What you need to do ::
Without skipping anything, print all of the data exactly.
[[ Recorded data, beginning ]]
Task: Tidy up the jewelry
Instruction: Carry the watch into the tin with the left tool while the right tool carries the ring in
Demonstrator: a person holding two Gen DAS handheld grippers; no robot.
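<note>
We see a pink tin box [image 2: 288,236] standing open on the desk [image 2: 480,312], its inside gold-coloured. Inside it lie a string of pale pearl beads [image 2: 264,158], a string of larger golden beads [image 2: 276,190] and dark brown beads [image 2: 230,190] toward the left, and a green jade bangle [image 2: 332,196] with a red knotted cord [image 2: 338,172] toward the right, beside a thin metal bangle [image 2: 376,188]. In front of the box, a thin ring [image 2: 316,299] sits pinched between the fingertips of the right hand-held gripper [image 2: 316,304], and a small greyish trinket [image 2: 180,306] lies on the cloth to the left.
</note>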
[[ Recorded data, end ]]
Result ::
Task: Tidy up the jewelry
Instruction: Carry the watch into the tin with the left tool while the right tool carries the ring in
Demonstrator: a person holding two Gen DAS handheld grippers; no robot.
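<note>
We see a pink tin box [image 2: 288,236] standing open on the desk [image 2: 480,312], its inside gold-coloured. Inside it lie a string of pale pearl beads [image 2: 264,158], a string of larger golden beads [image 2: 276,190] and dark brown beads [image 2: 230,190] toward the left, and a green jade bangle [image 2: 332,196] with a red knotted cord [image 2: 338,172] toward the right, beside a thin metal bangle [image 2: 376,188]. In front of the box, a thin ring [image 2: 316,299] sits pinched between the fingertips of the right hand-held gripper [image 2: 316,304], and a small greyish trinket [image 2: 180,306] lies on the cloth to the left.
</note>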

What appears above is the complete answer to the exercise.